One common treatment performed on wells, particularly wells in the Gulf Coast region of the Untied States, is known as a "gravel pack." Gravel pack operations are performed to prevent the production of sand along with hydrocarbon, which often occurs in formations of weakly consolidated sands. To prevent sand production, a filter (or screen) can be placed around the portion of the wellbore in which production occurs. A more log-term solution for sand control is achieved if the region between the screen and the formation is filled with gravel, which is properly sized to prevent the sand from moving through the gravel and into the wellbore--to function as a filter--so that when the sand tries to move through the gravel, it is filtered and held by the gravel or screen, but hydrocarbon continues to flow unhindered (by either the gravel or screen) into the wellbore.
Again, it would be highly advantageous if the fluid used to deliver the gravel could also be used to dissolve the filtercake, which would eliminate the need for a separate treatment just to dissolve the filtercake. This would result in substantial cost savings--both because a separate treatment is costly, and because it take additional time to perform such a treatment.
Thus, what is desired is a fluid that can be used as a carrier fluid (though it need not be used for that purpose) and that can also degrade the filtercake. An ideal carrier fluid is inert--i.e., it should not degrade the filtercake instantaneously (otherwise the fluid can be lost into the formation)--but an ideal filtercake dissolution fluid must dissolve the cake, eventually. Therefore, an ideal fluid must somehow combine these two contradictory attributes.
Indeed, the need for filtercake clean-up is particularly acute in gravel pack completions--i.e., wells in which the movement of sand along with the hydrocarbon is prevented by a gravel pack/screen combination--because, the entrapment of the filter-cake between the formation and screens or gravel can result in substantial reduction in production. The need for a reliable filtercake clean-up treatment with a good diversion mechanism (to ensure proper placement) is also particularly acute in horizontal, or highly deviated wells. In these cases, the producing interval may be several thousand feed, compared with a vertical well, which may have a producing zone of about 30 feet.

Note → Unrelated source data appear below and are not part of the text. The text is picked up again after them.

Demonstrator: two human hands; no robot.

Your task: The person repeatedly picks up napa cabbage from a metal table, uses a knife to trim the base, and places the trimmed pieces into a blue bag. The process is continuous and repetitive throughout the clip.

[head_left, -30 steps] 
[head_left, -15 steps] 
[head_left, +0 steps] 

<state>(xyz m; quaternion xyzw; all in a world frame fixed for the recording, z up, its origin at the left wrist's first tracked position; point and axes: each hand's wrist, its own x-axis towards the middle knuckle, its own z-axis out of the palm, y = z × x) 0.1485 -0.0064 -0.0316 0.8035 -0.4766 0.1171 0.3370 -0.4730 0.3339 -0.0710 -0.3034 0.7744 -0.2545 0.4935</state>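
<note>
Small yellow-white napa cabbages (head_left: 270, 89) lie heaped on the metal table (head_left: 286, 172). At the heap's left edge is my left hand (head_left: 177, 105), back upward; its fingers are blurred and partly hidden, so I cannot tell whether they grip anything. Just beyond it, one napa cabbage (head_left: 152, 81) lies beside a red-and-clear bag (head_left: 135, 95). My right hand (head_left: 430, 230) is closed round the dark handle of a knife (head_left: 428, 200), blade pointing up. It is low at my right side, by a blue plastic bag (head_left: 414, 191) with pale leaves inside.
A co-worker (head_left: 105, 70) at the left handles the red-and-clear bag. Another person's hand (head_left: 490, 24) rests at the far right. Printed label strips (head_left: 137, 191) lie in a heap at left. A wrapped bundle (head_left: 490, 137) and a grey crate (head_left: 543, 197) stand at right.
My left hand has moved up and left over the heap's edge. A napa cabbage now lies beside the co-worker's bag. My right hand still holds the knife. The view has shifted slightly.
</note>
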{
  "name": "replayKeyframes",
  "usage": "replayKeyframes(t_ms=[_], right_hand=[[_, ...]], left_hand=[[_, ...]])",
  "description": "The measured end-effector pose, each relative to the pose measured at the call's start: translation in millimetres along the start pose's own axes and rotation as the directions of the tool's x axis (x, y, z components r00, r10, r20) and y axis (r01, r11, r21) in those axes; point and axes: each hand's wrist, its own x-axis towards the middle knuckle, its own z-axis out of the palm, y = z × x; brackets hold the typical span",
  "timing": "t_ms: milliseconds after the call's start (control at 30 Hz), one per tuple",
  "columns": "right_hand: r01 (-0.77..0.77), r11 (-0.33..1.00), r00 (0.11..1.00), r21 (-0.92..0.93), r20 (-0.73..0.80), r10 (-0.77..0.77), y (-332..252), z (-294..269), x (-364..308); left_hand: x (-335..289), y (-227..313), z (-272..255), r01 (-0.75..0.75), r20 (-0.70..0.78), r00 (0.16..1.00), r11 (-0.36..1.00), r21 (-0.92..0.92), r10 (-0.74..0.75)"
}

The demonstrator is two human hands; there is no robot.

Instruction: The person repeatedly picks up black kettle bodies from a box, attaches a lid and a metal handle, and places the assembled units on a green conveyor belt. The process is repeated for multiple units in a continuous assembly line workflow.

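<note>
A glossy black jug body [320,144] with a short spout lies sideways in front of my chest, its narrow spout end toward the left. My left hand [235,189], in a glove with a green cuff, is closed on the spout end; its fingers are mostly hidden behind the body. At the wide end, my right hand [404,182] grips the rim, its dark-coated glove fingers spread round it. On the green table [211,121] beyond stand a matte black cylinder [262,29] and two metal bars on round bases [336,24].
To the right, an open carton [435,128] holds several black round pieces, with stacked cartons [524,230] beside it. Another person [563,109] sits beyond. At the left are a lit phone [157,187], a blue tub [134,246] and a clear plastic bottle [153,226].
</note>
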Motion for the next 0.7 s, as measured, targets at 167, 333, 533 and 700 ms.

Because the difficulty of placing a mass of fluid to achieve near-uniform dissolution over 1000 feet interval is far greater than for a 30 feet interval--placement takes longer, and the potential for the creation of thief zones is far greater.
Therefore, an urgent need exists in the drilling and completions sector for a reliable fluid for degrading filtercake--quickly, efficiently, and completely, and which can be used as a carrier fluid in conjunction with other completion/workover/stimulation operations. This is the primary objective of the present Invention.